### [Data shown]

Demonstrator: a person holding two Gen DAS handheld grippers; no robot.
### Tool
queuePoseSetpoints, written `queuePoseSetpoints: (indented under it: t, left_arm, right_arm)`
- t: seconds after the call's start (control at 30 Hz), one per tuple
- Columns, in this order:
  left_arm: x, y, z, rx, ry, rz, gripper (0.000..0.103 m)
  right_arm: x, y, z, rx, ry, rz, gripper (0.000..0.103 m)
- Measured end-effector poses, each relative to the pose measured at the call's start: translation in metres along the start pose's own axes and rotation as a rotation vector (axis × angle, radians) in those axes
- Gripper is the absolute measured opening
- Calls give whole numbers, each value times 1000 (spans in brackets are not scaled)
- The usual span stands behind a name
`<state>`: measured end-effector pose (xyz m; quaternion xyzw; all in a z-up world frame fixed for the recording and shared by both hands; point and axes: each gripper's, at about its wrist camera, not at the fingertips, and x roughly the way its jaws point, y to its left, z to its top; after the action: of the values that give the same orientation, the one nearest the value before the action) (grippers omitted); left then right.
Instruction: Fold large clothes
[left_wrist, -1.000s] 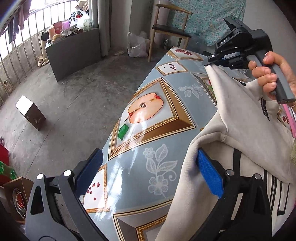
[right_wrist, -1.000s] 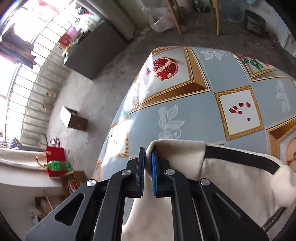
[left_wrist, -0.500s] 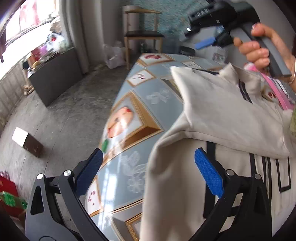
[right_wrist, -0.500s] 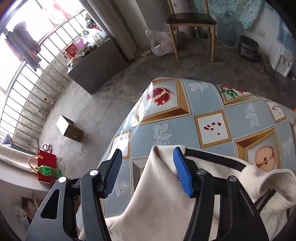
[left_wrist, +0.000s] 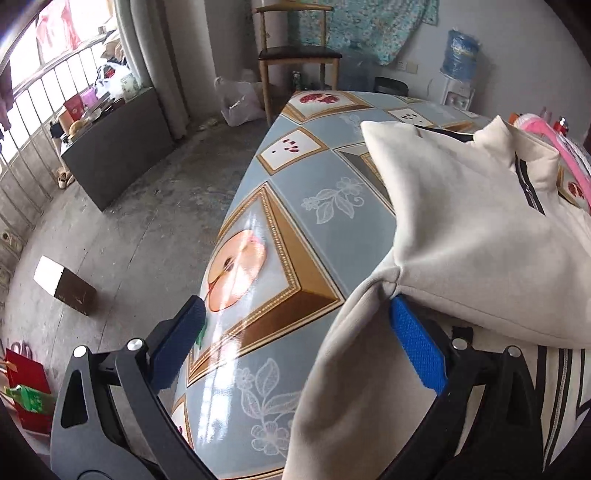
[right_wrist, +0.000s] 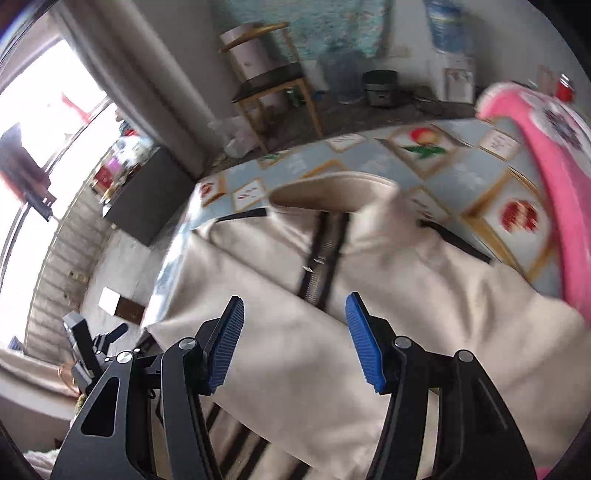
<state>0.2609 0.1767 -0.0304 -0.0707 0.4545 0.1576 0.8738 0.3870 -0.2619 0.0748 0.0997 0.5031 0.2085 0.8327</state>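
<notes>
A bare, daylit room with a rough grey concrete floor (left_wrist: 140, 229).

Far ahead of the fingers, a wooden chair (left_wrist: 297, 55) with a dark seat stands against a pale wall hung with a blue-green patterned cloth (left_wrist: 373, 26), with a white plastic bag (left_wrist: 238, 103) on the floor beside it. To the left, bright light pours through a barred window (left_wrist: 44, 88) beside a grey curtain (left_wrist: 147, 55); below it sits a dark cabinet (left_wrist: 114, 147) cluttered on top. A small brown box (left_wrist: 64, 286) lies on the floor. A blue water bottle (left_wrist: 460, 51) stands far right.
</notes>
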Motion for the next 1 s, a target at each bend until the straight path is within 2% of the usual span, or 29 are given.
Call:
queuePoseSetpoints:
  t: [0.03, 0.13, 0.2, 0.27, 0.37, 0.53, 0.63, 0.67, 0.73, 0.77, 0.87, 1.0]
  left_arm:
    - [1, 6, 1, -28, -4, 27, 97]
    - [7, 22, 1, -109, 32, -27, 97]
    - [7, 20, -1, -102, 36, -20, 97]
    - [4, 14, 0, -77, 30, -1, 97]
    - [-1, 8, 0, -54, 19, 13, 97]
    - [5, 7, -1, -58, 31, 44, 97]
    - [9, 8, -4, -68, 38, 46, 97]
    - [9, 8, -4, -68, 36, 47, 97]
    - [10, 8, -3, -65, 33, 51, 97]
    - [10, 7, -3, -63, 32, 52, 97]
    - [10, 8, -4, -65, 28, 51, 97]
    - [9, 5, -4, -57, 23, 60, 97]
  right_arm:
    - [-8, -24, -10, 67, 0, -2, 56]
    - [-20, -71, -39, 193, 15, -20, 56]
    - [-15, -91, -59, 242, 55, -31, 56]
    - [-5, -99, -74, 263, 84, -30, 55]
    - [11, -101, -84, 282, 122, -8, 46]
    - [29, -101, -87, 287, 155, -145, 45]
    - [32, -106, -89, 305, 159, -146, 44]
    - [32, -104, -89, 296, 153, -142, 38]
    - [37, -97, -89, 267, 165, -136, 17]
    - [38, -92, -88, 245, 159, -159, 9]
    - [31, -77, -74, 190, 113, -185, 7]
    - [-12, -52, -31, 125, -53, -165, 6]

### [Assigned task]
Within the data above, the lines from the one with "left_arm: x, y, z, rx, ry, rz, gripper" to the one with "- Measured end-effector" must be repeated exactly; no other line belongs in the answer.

### [Answer to the problem]
  left_arm: x, y, z, rx, ry, rz, gripper (0.000..0.103 m)
  right_arm: x, y, z, rx, ry, rz, gripper (0.000..0.103 m)
- Measured end-effector poses, each relative to the pose measured at the call's start: translation in metres along the start pose's own axes and rotation as a rotation vector (axis × angle, radians) in those axes

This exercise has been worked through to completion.